The Global Innovation Forum empowered participants with new approaches, insights, tools, frameworks, communities and relevant case studies to understand how to mainstream sustainable ecosystems that accelerate digital transformation. The event was a five-day immersive programme that took participants on global and regional learning journeys to prepare them to accelerate digital transformation in their communities.

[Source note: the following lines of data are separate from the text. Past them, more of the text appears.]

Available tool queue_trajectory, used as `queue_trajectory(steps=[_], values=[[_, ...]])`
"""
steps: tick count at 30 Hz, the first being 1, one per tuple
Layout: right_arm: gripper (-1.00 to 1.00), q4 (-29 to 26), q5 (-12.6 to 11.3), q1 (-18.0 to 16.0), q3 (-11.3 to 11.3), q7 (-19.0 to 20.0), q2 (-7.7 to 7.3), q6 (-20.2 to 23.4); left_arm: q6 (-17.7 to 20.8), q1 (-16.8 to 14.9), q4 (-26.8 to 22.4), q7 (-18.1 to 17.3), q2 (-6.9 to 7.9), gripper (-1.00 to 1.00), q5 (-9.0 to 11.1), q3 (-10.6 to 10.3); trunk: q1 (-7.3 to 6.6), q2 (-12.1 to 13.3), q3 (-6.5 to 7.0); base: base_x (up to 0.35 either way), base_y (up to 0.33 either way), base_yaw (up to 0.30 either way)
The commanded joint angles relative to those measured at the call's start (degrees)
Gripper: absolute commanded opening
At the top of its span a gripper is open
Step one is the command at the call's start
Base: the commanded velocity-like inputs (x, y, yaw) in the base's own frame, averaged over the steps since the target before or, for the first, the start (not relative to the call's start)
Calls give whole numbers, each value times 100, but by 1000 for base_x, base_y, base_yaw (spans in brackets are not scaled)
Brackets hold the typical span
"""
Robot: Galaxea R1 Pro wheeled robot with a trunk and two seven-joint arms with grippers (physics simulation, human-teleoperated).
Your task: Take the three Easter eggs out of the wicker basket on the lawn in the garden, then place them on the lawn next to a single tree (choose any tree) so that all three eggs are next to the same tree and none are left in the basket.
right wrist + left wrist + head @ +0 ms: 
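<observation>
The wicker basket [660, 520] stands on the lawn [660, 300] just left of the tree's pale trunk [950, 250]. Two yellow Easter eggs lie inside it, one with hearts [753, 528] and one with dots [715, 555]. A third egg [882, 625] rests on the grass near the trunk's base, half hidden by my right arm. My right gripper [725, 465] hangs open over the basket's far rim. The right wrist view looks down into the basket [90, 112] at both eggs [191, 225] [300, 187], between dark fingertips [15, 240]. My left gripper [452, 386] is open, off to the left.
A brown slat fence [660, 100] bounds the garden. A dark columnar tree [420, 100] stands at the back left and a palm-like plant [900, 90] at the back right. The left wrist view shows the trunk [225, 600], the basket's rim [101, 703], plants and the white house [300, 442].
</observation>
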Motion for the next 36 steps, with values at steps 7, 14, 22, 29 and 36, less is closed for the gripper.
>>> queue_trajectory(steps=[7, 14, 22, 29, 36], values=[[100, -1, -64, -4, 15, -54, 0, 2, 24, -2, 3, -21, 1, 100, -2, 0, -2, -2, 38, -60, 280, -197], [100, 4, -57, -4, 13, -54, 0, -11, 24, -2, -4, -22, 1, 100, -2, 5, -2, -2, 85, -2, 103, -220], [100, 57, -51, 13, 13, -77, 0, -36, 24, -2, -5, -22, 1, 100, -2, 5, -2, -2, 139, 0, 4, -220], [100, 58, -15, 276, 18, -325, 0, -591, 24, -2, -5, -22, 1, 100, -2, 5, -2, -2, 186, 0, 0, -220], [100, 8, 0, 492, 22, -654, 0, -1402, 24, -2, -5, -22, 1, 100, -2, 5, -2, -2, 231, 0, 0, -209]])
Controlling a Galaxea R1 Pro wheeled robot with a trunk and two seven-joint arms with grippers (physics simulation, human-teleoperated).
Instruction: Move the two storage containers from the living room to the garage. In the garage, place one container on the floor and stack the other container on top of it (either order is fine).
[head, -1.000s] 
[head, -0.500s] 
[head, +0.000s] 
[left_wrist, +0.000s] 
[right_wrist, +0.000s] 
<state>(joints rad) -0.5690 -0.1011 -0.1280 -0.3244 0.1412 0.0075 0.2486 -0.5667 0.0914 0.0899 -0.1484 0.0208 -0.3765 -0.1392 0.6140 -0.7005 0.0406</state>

Ms Bogdan-Martin mentioned that innovation has been an important thematic priority for ITU membership since 2014, since the theme was first introduced at the World Telecommunication Development Conference in Dubai. She noted that its importance has risen over the years; however, we have often seen more excitement created than action. For this reason, ''we are holding this Global Innovation Forum to share insights, discover new practices, and enable participants to connect with change-makers for more action-oriented outcomes.''
Pointing to multiple ways in which the COVID-19 pandemic has disrupted people's lifestyles, she noted that it has accelerated the need for new solutions from digital innovation ecosystems around the world. She mentioned innovators have been working on ways to change the “new normal" in COVID-times into something better for their communities. Those that support innovators — including policymakers, academics, corporates and financiers, have also sprung into action.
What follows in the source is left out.